Johannesburg – A pending decrease in the price of fuel is good news for heavily indebted consumers, although the cheer may be short-lived, according to debt management company Debt Rescue.
CEO Neil Roets says consumers must be aware that other economic indicators remained largely negative.
“It is belt tightening time for the storm that might hit us later this year, as there is almost certainly going to be another interest rate hike. It is also a given that, if the rand keeps trading at its current level, we are going to be looking at a substantial fuel price increase next month[ September].”
According to the Central Energy Fund’s latest official update, the price of petrol could drop by 29c a litre from next Wednesday, after increasing on July 1 by between 41c and 44c.
The Department of Energy will announce the actual figure on Friday.
However, the Automobile Association of SA on Wednesday said the drop could be between 47 to 49 cents a litre, with diesel down by approximately 70 cents. Illuminating paraffin was also set for a drop of around 68 cents a litre.
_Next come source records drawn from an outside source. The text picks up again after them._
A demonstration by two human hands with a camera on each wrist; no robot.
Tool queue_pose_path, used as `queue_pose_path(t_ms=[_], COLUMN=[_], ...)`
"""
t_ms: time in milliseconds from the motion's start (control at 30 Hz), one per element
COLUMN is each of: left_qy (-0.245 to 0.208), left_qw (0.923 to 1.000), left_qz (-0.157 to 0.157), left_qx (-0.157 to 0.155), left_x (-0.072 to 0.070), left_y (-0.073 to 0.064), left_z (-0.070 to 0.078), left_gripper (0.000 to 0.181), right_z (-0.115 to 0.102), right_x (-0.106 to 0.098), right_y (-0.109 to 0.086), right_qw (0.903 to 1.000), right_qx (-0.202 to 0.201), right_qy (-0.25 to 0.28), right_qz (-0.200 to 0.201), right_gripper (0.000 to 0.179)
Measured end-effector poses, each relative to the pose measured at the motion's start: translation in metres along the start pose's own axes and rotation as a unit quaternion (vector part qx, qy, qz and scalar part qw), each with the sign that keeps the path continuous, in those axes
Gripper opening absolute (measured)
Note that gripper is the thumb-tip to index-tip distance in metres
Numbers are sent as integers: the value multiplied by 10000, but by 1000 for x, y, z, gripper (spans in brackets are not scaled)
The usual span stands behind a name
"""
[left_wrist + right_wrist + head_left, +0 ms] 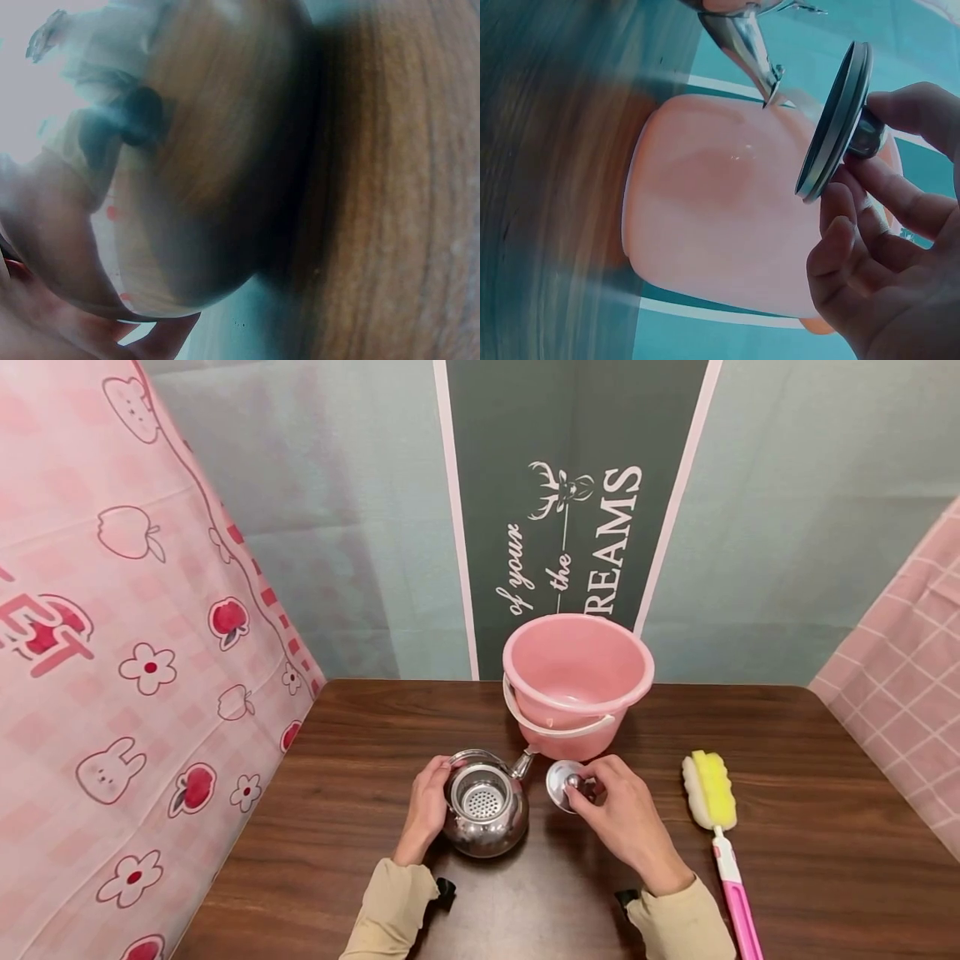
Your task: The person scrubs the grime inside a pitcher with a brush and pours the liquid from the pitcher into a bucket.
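Note:
A shiny steel teapot (pixel 487 827) stands on the table without its lid, its spout pointing toward the bucket. Inside its mouth sits a perforated strainer (pixel 482 800). My left hand (pixel 428 806) holds the teapot's left side, fingers around the body near the folded handle; in the left wrist view the round body (pixel 202 150) fills much of the picture and hides part of that hand. With thumb and fingers, my right hand (pixel 618 806) pinches the knob of the steel lid (pixel 558 785). The right wrist view shows the lid (pixel 836 124) raised and tilted on edge.
Behind the teapot stands a pink bucket (pixel 570 739) with a white handle. A sponge brush (pixel 712 789) with a pink and white handle lies to the right. Pink patterned cloth (pixel 150 735) hangs on the left, and a printed curtain (pixel 360 527) hangs behind the table (pixel 300 868).

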State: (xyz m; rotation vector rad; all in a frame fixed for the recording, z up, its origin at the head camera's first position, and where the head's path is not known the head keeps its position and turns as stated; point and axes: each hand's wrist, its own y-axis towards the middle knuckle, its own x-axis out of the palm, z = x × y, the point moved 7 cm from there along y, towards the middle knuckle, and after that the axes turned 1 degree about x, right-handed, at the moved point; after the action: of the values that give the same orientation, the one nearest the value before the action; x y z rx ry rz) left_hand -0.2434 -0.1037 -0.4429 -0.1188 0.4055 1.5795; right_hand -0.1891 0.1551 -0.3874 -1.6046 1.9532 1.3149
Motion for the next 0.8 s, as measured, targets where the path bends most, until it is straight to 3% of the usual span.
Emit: queue_pose_path(t_ms=[100, 333, 533, 633, 800], left_qy=[-58, -160, -152, -169, -143], left_qw=[10000, 9997, 9998, 9997, 9998], left_qz=[57, -51, -30, -25, 27], left_qx=[3, -186, -152, -172, -118], left_x=[3, -5, -5, -5, -1], left_y=[5, -7, -8, -7, 2], left_z=[-18, 20, 24, 21, -5], left_gripper=[34, 32, 32, 31, 33], right_z=[2, 7, 14, 16, 17], right_x=[0, 5, 13, 17, 23], right_y=[1, 0, -2, -3, -3], right_qw=[9999, 9994, 9976, 9966, 9950], right_qx=[-3, 143, 324, 376, 413], right_qy=[-104, -242, -322, -371, -415], right_qz=[-21, -220, -513, -634, -814], right_gripper=[13, 14, 16, 16, 18])
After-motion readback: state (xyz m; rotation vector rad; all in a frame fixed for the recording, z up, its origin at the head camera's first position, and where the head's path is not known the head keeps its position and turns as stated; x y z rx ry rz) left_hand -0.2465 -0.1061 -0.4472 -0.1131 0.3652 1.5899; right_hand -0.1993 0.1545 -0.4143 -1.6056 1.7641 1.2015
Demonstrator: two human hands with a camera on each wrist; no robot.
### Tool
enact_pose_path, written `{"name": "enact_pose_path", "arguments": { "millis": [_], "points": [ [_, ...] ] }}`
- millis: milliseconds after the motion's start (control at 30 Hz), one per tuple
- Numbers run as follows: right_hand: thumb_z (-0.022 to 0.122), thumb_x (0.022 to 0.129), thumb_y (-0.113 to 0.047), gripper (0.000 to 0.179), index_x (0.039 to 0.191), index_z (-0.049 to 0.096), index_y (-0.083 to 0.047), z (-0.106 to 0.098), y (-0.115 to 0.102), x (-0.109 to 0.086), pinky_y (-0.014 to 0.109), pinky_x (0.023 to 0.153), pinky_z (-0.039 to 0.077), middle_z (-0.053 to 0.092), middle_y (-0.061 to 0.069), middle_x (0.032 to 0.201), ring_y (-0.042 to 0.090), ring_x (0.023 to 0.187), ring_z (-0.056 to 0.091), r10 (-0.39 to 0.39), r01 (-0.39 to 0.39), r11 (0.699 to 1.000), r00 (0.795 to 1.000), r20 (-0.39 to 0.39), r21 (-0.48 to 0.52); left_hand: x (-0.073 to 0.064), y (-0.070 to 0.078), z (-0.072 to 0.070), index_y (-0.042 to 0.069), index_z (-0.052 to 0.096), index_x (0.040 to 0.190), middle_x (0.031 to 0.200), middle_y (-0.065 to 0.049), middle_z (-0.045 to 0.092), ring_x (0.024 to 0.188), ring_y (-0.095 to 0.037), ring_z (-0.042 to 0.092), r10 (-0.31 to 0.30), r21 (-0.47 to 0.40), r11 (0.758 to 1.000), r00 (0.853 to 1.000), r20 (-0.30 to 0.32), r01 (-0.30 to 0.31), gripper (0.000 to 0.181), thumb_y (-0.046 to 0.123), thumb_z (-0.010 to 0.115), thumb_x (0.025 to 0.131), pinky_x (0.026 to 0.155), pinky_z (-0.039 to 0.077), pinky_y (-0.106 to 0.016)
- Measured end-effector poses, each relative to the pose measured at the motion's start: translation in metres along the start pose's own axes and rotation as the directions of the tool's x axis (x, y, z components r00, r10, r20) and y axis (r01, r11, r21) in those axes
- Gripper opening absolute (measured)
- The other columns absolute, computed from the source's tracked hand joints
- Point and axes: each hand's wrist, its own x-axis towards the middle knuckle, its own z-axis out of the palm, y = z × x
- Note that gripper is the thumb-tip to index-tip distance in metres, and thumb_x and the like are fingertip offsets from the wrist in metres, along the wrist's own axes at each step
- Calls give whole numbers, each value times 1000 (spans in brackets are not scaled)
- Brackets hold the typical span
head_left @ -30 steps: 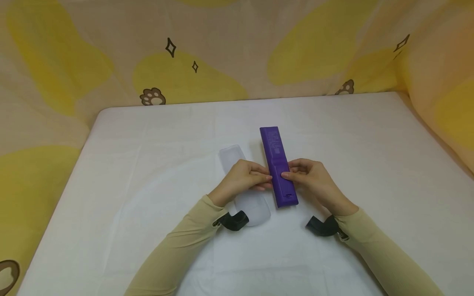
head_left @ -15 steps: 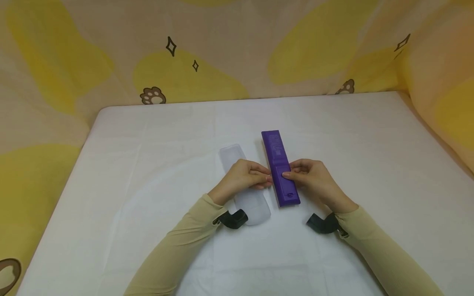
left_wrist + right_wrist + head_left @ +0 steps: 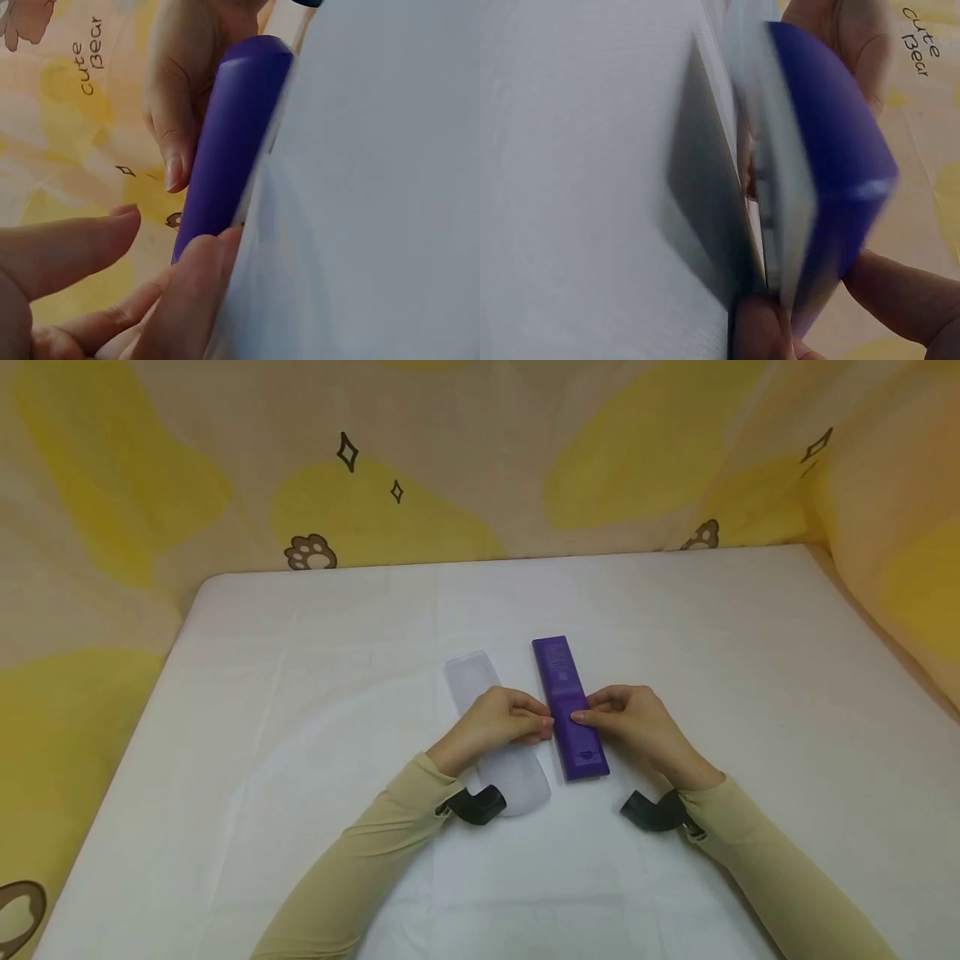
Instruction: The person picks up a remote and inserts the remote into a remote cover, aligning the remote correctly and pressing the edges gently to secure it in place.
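A purple remote control (image 3: 566, 693) is held back side up over the white table, its battery cover near the close end. My right hand (image 3: 637, 727) pinches it by the right edge, thumb on the back and fingers underneath. In the right wrist view, the remote's pale front (image 3: 791, 187) faces down, with a shadow beneath. My left hand (image 3: 498, 722) is at the left edge; in the left wrist view its fingertips (image 3: 202, 259) are at that edge while the thumb (image 3: 112, 232) stands apart. Under the left hand lies a translucent sleeve-like case (image 3: 513, 781), partly hidden.
A white cloth covers the table (image 3: 337, 635). Behind and beside it hangs a yellow patterned curtain (image 3: 450, 460). Black wrist mounts stick out from the left cuff (image 3: 480, 804) and the right cuff (image 3: 652, 812).
The remote's far end has come down and nearer, so its back looks shorter, while the near end shifted slightly right. Both hands stay almost in place; the case has not moved.
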Motion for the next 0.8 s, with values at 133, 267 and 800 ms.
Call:
{"name": "enact_pose_path", "arguments": {
  "millis": [133,267,800],
  "points": [
    [74,82,-27,49,113,60,9,-1,0,0,23,72,52,71,12,91,13,79,63,4,-5,999,999,34,35,1,-1,-1,-6,67,105,92,-13,72,75,-13,69,-17,1,1000,1000,-9,17,23,8,65,87,69,56,-23],
    [74,82,-29,48,110,61,7,-2,-2,0,25,72,50,70,9,87,14,77,62,2,-1,999,1000,29,-37,1,-2,-1,-7,65,107,93,-15,71,78,-15,69,-10,-24,1000,1000,-4,10,23,6,64,88,70,56,-24],
    [73,82,-19,25,94,65,2,-4,-2,-1,25,58,50,67,5,77,14,66,59,-126,115,976,991,-47,-183,-4,0,-17,-6,64,104,88,-16,71,75,-19,69,15,-50,999,1000,-6,-16,20,8,63,90,66,57,-30]
  ]
}}
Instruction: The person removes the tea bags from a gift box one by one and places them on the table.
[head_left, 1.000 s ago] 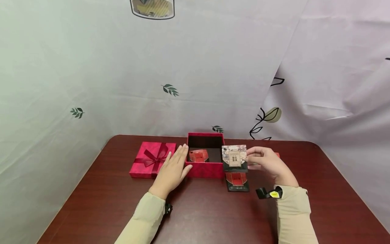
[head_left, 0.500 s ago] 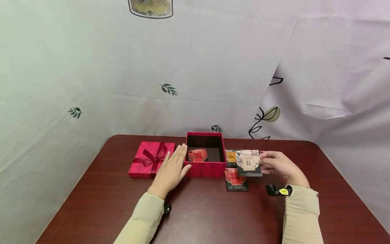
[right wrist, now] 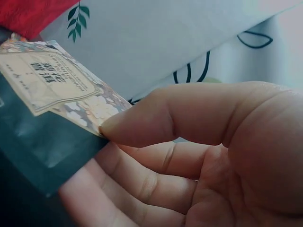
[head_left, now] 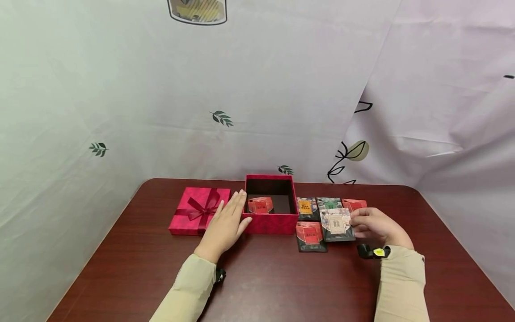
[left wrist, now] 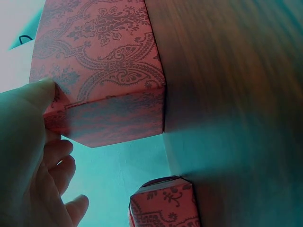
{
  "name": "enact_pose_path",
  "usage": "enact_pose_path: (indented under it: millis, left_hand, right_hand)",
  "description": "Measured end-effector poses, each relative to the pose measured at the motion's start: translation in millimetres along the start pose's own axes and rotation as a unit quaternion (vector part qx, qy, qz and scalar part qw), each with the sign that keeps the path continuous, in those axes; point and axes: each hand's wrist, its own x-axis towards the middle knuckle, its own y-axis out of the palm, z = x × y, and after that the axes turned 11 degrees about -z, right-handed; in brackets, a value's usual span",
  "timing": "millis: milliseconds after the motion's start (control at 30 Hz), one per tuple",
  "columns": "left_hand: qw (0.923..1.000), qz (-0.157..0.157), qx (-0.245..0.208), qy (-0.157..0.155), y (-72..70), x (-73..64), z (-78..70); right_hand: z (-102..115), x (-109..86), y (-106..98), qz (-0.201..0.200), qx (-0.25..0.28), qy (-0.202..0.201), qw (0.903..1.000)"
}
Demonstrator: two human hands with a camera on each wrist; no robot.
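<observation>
My right hand pinches the right edge of a cream flowered sachet between thumb and fingers; its dark lower band shows in the right wrist view. To its left lies a red sachet. Behind it are an orange-labelled sachet, a green one and another red one. My left hand rests with straight fingers at the left side of an uncovered red gift box. Inside that box, one red sachet leans at the left.
The box's lid with a ribbon bow lies left of my left hand. A dark red wooden table carries everything, and a pale patterned cloth hangs behind its far edge.
My right hand has carried the cream flowered sachet right and down from beside the box to a spot right of the front red sachet. My left hand stays at the box.
</observation>
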Motion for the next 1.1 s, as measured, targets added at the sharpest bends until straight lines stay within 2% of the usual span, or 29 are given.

The association bases this on unaudited data from the Central Energy Fund, and the lower oil price, which will not be offset by the weaker rand.
Brent crude oil this morning was selling at $53.31, down from around $60 a barrel a year ago. Meanwhile, the rand is currently trading at just below R13 to the US dollar, and has weakened in the past few days.
The AA noted the recent downward trend in international petroleum prices would require a substantial reversal to heavily impact South African fuel prices. “The short- to medium-term outlook for the fuel price is therefore likely to depend largely on the exchange rate.
Debt Rescue also cautions the decrease may be of a very temporary nature as the rand is taking a hammering, having decreased in value against the dollar by more than 10% since the beginning of the year. This past week alone it has dropped by more than 1.5%.
However, the diesel decline could spell good news. Roets noted “everything we consume is transported by trucks that guzzle vast amounts of diesel. If retailers play the game and pass on the reduced transportation costs we could be looking at a reduction in the price of food and most other goods.”
“It might even throw a lifeline to Eskom, who use large amounts of diesel to keep their gas turbine generators going to help fill the shortfall of electricity in the grid.
According to the Central Energy Fund’s latest update on the fuel price, dated Thursday, the South African government is over recovering 50.4c a litre on grade 95 unleaded petrol, and 52.56c on grade 93 unleaded petrol. In terms of diesel, this is being over recovered by between 75.69c a litre and 73.29c, depending on the sulphur level.
Currently, petrol costs either R13.77 or R13.52, depending on the grade.
The year began with a much lower petrol price in South Africa compared with 2014, but from April, consumers found themselves having to pay more for fuel and electricity, adding to inflation. The budget added more taxes for consumers in the form of increased levies for fuel and the Road Accident Fund.